Doa Seekor Burung


Sumber: http://baptistmessage.com

Jika bisa memahami hidup seekor burung, bagaimanakah mahluk bersayap ini mengucapkan doa? Atau singkatnya, apakah kira-kira ucapan doanya kepada Tuhan?

Pastor Kosman P. Sianturi OSC, dalam satu rekoleksi pegawai Keuskupan Agung Medan (KAM) di Pusat Bina Iman St. Yusuf – Mela, Sibolga, Jumat (28/4/2017), ‘menantang’ kami untuk menuliskannya. “Kalian boleh tidak menulis, atau menghafalnya. Namun lebih baik jika dituliskan,” ujar Pastor Ketua Komisi Keluarga KAM itu.

Sebenarnya ini bisa kuanggap mudah, fikirku. Tapi aku tersentak juga. Saat mereka-reka insting seekor burung, dia tentu memohon secara sederhana: makanan dan hidup terbebas ancaman. Setidaknya inilah menurutku.

Maka, aku menuliskannya seperti ini:

“Ya, Allah.

Berilah aku makanan pada hari ini, dan lindungilah aku dari setiap cobaan atau marabahaya.

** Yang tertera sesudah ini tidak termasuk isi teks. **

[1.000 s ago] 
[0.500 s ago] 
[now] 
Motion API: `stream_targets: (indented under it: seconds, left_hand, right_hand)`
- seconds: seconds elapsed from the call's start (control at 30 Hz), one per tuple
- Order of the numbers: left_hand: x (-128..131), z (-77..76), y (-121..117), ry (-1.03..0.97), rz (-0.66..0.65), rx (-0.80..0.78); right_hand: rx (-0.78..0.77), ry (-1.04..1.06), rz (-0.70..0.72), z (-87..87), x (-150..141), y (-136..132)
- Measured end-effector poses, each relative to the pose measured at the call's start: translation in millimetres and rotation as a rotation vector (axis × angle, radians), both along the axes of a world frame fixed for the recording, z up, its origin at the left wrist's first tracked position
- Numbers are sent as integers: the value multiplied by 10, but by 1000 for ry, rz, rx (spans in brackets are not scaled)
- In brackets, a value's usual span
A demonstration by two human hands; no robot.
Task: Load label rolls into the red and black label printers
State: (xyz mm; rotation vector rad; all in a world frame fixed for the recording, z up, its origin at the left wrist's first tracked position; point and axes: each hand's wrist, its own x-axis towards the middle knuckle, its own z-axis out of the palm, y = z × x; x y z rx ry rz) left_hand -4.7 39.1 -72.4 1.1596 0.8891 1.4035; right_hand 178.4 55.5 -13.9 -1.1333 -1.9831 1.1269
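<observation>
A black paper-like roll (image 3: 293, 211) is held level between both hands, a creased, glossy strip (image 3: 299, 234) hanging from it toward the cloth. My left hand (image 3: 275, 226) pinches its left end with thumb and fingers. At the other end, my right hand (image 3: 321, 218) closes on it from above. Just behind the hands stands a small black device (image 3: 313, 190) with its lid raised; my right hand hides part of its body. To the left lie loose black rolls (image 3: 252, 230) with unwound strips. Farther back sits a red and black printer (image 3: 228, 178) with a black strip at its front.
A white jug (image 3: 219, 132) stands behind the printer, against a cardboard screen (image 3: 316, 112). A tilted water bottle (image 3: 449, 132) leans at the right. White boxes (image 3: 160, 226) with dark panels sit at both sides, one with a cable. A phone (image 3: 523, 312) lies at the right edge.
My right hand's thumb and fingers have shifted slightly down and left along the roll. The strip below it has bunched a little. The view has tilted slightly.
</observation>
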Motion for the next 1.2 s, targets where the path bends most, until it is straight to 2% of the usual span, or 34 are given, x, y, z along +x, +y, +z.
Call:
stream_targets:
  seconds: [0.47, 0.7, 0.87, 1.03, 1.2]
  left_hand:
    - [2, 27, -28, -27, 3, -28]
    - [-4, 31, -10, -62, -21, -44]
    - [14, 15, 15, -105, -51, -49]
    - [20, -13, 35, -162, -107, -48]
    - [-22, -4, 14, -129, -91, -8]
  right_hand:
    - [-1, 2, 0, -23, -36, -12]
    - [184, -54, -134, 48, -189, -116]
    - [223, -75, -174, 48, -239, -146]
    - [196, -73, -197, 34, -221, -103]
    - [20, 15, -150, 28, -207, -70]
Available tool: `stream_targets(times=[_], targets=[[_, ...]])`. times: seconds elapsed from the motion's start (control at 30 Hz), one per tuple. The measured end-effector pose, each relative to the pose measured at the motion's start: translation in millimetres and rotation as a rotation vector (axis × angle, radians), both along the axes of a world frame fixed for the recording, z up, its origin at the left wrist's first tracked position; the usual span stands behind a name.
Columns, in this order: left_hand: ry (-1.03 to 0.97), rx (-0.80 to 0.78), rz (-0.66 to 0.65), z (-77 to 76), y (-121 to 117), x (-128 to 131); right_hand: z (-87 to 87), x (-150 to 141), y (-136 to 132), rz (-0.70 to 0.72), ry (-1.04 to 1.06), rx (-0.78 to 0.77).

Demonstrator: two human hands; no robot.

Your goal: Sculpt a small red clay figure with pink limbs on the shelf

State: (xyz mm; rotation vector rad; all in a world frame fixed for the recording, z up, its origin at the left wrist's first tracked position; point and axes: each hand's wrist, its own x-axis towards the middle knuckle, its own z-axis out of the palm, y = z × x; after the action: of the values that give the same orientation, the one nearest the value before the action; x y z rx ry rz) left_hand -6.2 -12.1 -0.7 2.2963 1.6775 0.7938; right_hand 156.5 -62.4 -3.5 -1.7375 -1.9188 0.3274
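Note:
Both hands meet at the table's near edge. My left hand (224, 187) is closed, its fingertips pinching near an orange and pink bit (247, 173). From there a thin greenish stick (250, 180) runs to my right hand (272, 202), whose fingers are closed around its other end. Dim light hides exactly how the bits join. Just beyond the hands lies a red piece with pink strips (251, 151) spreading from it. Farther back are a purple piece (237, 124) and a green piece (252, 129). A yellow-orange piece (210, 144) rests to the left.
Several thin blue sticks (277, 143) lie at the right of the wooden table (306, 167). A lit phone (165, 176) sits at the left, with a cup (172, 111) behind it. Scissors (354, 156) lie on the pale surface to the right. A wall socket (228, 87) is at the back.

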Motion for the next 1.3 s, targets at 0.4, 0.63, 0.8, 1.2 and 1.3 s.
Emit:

Terima kasih untuk kasih dan pemeliharaan-Mu. Amin.”

Aku tersentak karena mengingat doa-doaku yang lalu. Permohonan yang rumit, bertele-tele. Atau juga aku yang tidak tahu apa yang hendak kumohon kepada Tuhan.

Menakup tangan, menutup mata dan menenangkan batin serta fikiran. Lalu mulut komat kamit. Sering tanpa suara. Demikian aku menyebut diri sedang berdoa. Namun ternyata doa lebih mendalam daripada itu. Dia (inti pesan doa) lebih sederhana dan jelas.

Sederhana itu jelas dan berdaya. Sehingga ‘dia’ (inti pesan) mudah ditemukan. Mungkin seperti kala aku bayi langsung menemukan/ mengenali Mamak (Ibu) karena suara dan bau tubuhnya. Maka, sepertinya aku bahagia karena ‘terlahir’ kembali dalam pemahaman. Sama bahagianya dengan Archimedes saat menemukan hukum massa dengan menceburkan badannya ke kolam air, dan keluar lagi sambil berseru: “Eureka!”.

Aku bersyukur memperoleh inspirasi baru ini. Terima kasih atas petunjuk-Mu, ya Tuhan. Amin.